WORK INSTRUCTIONS >> Every line below containing the word "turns" should be found and copied.

[[ SOURCE DATA, beginning ]]

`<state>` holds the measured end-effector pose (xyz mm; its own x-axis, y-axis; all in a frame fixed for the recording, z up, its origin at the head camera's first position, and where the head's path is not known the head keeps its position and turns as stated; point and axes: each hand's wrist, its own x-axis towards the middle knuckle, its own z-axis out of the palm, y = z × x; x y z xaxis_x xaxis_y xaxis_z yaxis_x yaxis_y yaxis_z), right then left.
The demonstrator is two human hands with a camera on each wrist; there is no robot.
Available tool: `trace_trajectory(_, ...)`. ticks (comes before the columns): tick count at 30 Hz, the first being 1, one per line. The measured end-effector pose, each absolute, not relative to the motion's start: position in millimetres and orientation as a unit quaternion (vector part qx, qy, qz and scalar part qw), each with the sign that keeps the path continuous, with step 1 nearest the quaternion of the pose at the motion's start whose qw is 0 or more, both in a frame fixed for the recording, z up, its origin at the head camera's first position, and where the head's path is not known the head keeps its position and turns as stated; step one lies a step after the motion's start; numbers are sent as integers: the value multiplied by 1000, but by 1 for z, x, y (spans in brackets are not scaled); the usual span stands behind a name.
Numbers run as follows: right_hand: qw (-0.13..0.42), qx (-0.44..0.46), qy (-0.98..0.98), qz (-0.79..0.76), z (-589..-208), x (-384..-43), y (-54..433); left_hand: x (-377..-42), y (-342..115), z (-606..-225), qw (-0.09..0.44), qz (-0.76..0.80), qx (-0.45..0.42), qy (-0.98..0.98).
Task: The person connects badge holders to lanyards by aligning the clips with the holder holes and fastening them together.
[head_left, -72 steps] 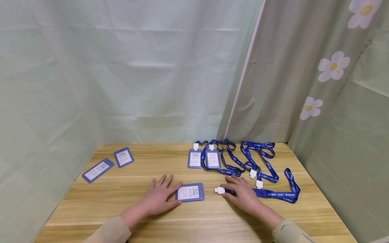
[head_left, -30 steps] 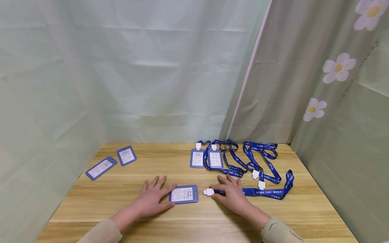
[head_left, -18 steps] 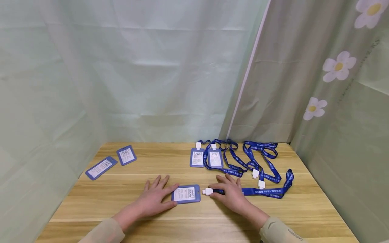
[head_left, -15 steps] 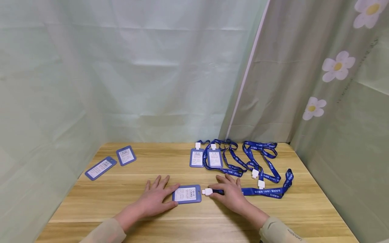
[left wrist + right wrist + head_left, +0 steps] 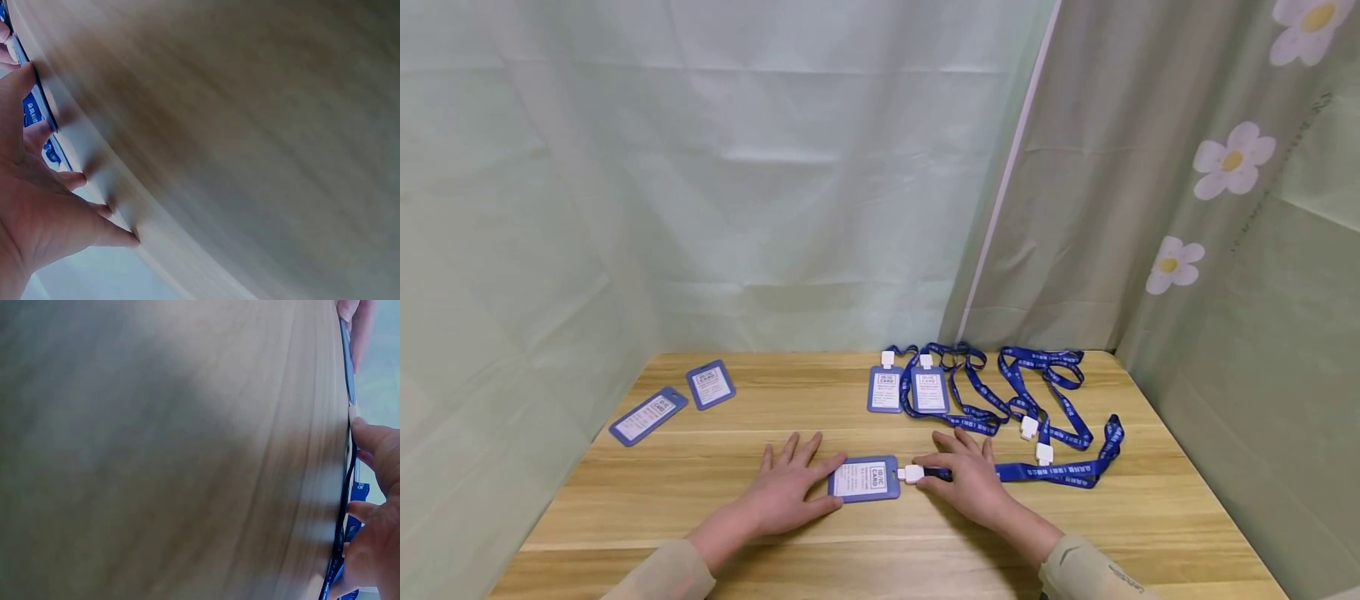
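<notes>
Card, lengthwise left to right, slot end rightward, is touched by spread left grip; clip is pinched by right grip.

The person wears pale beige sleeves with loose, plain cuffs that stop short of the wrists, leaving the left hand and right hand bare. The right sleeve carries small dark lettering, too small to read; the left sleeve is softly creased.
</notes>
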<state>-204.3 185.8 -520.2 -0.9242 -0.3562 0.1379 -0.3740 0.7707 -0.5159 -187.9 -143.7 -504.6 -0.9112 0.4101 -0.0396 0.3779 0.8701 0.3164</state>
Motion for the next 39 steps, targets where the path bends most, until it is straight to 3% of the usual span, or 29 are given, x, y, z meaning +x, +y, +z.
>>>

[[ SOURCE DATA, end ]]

RESPONSE AREA >>
`<state>` holds the measured end-effector pose (xyz mm; its own x-axis, y-axis; all in a frame fixed for the recording, z up, its origin at the head camera's first position, and where the head's path is not known the head keeps its position and turns as stated; point and axes: each hand's wrist, its own x-axis towards the middle knuckle, its own z-axis out of the palm, y = z × x; x y z xaxis_x xaxis_y xaxis_z yaxis_x yaxis_y yaxis_z), right then left.
Available tool: `trace_trajectory(_, ...)`. ticks (comes before the columns): tick count at 30 Hz, the first being 1, one per line. The measured end-effector pose, each absolute, not relative to the motion's start: position in millimetres and orientation as a unit quaternion (vector part qx, qy, qz and scalar part qw), each with the sign that keeps the path continuous, with step 1 nearest the quaternion of the pose at the motion's start whose qw is 0 or more, both in a frame fixed for the recording, z up, its origin at the head camera's first position, and where the head's path is not known the head keeps its position and turns as stated; step one lies a step after the motion's start; numbers are sent as integers: the value multiplied by 1000, but by 1 for z, x, y (spans in brackets are not scaled); the usual span stands behind a name.

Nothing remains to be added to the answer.